What needs to be done: Each line of the listing needs to be given again exactly.

Provided material:

▼

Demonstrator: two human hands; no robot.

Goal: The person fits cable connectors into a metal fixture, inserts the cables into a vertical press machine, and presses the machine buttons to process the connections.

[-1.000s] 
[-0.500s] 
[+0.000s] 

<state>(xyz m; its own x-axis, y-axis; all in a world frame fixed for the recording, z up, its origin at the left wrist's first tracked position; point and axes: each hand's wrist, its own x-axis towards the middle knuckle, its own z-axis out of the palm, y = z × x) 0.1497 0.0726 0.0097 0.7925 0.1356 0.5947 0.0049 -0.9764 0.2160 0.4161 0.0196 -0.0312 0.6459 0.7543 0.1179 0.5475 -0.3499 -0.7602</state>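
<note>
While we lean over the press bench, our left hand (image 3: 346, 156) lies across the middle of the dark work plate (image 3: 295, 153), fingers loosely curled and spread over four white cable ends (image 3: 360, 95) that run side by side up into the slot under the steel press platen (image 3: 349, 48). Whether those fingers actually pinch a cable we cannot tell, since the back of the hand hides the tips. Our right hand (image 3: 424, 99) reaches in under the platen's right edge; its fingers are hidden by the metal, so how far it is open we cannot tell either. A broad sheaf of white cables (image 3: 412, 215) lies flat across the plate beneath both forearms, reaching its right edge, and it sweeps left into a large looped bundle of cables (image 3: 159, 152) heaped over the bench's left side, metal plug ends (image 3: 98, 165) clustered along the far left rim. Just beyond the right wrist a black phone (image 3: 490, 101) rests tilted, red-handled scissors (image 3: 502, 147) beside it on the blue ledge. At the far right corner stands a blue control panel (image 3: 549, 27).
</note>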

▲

Answer box:
Demonstrator: two human hands; no robot.

Goal: The person fits cable connectors into a metal fixture, inserts the cables into a vertical press machine, and presses the machine buttons to process the connections.

[-1.000s] 
[-0.500s] 
[+0.000s] 

<state>(xyz m; its own x-axis, y-axis; all in a world frame fixed for the recording, z up, its origin at the left wrist's first tracked position; point and axes: each hand's wrist, its own x-axis towards the middle knuckle, its own z-axis out of the palm, y = z × x) 0.1497 0.0726 0.0097 0.7925 0.1356 0.5947 0.0049 -0.9764 0.2160 0.4161 0.0196 -0.0312 0.6459 0.7543 0.1179 0.5475 -0.3499 -0.7602</state>
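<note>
While we lean over the press bench, our left hand (image 3: 346, 156) lies across the middle of the dark work plate (image 3: 295, 153), fingers loosely curled and spread over four white cable ends (image 3: 360, 95) that run side by side up into the slot under the steel press platen (image 3: 349, 48). Whether those fingers actually pinch a cable we cannot tell, since the back of the hand hides the tips. Our right hand (image 3: 424, 99) reaches in under the platen's right edge; its fingers are hidden by the metal, so how far it is open we cannot tell either. A broad sheaf of white cables (image 3: 412, 215) lies flat across the plate beneath both forearms, reaching its right edge, and it sweeps left into a large looped bundle of cables (image 3: 159, 152) heaped over the bench's left side, metal plug ends (image 3: 98, 165) clustered along the far left rim. Just beyond the right wrist a black phone (image 3: 490, 101) rests tilted, red-handled scissors (image 3: 502, 147) beside it on the blue ledge. At the far right corner stands a blue control panel (image 3: 549, 27).
</note>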

This exercise is now done.